▶ [Data shown]:
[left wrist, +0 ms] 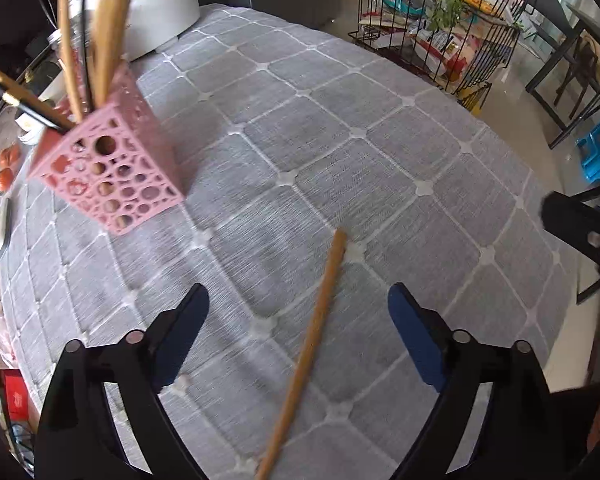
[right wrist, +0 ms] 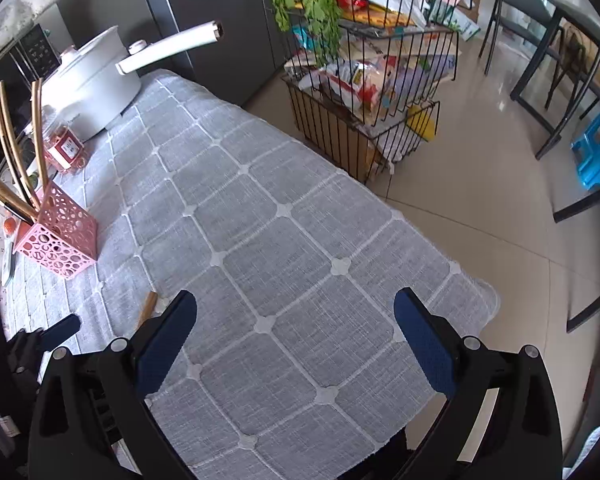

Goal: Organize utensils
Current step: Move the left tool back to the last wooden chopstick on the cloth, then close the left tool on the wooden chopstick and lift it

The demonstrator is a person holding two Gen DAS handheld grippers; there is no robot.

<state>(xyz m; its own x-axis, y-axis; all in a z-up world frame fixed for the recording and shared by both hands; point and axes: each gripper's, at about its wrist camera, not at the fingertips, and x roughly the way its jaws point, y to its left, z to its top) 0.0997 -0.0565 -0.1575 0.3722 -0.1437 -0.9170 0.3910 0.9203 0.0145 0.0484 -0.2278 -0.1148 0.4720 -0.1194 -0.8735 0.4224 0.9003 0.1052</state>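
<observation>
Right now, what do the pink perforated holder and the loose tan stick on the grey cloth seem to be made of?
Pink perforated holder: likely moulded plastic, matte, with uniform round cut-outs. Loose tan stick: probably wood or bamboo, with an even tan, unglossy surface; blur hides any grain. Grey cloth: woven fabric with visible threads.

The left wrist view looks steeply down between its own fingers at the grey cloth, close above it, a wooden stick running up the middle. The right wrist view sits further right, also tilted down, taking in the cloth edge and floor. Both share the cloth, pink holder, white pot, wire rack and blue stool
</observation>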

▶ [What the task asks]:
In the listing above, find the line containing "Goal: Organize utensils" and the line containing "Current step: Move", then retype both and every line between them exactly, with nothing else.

▶ [Task answer]:
Goal: Organize utensils
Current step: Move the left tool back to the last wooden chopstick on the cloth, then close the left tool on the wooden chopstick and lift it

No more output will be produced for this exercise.